__WHAT THE EXERCISE ASKS__:
Beneath this task is a listing. State how many of its lines include the string "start", giving nothing but the number.

__AVAILABLE DATA__:
>>>>

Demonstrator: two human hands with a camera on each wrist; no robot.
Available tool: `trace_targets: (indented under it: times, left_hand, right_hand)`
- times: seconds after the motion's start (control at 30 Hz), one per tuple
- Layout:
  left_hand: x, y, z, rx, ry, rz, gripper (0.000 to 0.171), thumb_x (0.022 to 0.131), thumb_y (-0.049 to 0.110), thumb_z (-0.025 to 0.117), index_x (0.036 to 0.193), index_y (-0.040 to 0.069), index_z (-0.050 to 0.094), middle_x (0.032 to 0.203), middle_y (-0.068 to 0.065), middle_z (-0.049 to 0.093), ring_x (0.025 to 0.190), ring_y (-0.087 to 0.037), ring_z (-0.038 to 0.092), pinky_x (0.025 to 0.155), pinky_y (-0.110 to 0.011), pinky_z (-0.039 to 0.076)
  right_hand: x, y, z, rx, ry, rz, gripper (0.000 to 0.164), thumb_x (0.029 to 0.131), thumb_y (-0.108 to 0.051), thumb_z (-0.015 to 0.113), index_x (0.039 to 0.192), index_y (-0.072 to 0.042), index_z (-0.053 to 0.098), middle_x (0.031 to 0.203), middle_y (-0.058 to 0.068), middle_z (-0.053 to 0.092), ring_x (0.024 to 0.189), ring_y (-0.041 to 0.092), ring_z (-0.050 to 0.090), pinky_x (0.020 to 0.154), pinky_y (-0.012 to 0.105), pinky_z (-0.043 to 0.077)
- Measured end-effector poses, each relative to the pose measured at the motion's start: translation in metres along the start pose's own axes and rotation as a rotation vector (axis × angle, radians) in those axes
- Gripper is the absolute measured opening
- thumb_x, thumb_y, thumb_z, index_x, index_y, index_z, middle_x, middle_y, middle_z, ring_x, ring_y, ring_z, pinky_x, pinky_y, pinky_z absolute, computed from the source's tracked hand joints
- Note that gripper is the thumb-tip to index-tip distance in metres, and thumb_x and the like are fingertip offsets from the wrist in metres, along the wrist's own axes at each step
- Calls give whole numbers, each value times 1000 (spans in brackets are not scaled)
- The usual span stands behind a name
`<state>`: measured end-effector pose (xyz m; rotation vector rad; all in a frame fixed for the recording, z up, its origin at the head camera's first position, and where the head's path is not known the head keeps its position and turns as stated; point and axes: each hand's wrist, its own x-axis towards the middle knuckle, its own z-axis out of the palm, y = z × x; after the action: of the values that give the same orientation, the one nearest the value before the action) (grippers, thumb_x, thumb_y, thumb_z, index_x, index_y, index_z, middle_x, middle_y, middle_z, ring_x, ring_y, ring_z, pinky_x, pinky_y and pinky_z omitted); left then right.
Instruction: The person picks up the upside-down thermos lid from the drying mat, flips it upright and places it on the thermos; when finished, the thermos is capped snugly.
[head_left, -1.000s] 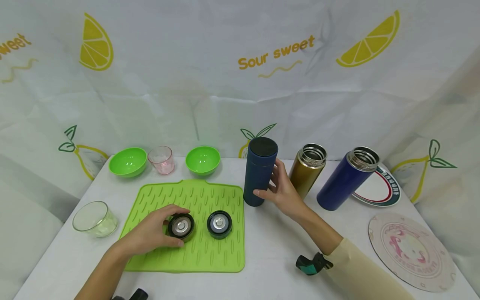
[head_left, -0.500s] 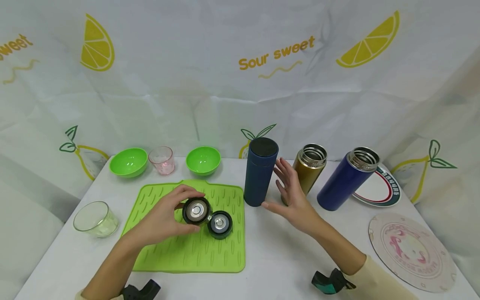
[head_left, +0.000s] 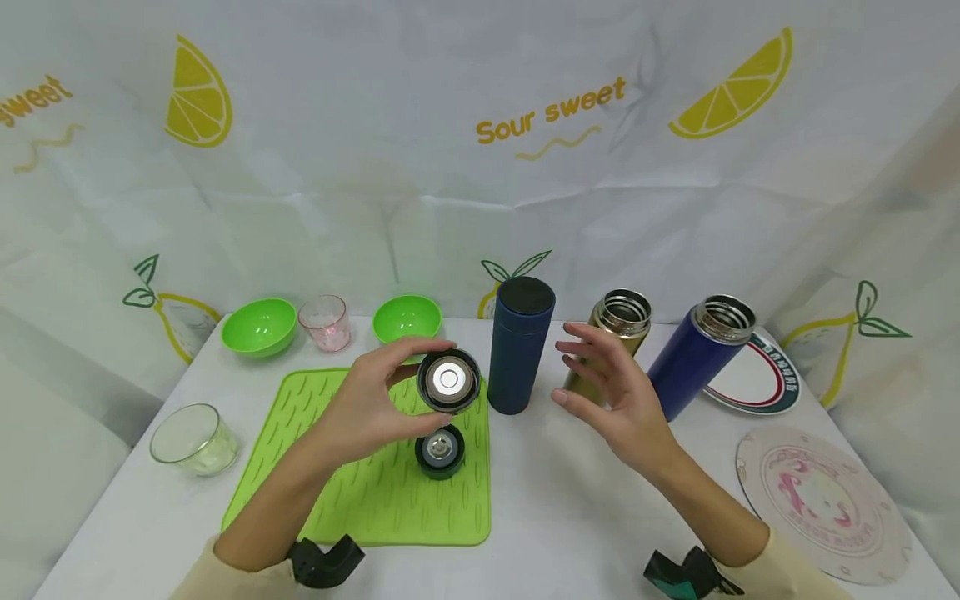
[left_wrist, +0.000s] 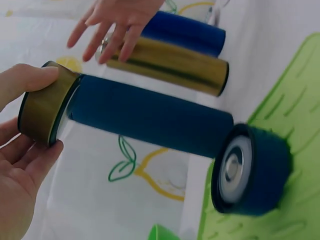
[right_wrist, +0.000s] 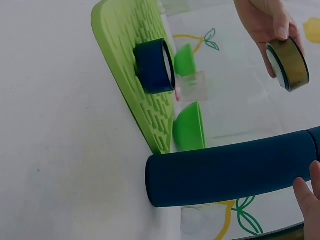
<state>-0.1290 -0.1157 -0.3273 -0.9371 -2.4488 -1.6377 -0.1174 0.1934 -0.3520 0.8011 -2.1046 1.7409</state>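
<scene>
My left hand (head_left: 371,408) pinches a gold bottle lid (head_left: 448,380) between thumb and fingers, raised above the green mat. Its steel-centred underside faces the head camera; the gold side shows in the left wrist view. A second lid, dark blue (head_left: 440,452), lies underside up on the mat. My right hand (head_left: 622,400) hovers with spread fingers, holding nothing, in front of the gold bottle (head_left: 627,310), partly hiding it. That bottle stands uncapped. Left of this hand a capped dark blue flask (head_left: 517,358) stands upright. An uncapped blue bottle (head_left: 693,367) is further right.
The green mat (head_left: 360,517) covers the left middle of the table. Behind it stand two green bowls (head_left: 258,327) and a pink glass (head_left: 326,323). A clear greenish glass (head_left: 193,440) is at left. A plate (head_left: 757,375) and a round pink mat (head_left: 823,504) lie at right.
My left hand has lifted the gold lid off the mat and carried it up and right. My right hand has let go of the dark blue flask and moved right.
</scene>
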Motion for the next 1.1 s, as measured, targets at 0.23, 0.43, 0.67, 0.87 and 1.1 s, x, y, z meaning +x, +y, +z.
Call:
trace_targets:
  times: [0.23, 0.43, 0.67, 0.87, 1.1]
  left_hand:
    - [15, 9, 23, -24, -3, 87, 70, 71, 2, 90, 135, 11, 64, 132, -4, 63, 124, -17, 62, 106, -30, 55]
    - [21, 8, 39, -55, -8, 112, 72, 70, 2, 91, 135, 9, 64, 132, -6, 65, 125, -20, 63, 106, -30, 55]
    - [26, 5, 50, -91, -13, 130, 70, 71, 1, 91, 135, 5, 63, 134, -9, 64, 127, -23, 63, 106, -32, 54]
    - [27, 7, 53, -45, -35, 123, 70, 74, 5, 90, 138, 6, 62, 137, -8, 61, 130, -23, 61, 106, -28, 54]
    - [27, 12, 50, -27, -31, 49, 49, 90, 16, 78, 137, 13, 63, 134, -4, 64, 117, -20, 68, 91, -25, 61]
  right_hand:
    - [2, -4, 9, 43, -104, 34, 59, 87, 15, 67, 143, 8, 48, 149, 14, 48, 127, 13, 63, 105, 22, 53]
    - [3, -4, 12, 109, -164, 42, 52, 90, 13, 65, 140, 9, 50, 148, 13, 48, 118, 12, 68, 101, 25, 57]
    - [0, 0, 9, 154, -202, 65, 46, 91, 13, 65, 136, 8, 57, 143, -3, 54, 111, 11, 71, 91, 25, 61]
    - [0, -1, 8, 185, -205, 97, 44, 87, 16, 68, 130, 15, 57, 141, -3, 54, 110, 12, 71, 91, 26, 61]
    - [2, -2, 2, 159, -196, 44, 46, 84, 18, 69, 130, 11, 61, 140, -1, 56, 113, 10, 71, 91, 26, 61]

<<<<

__ANSWER BOX__:
2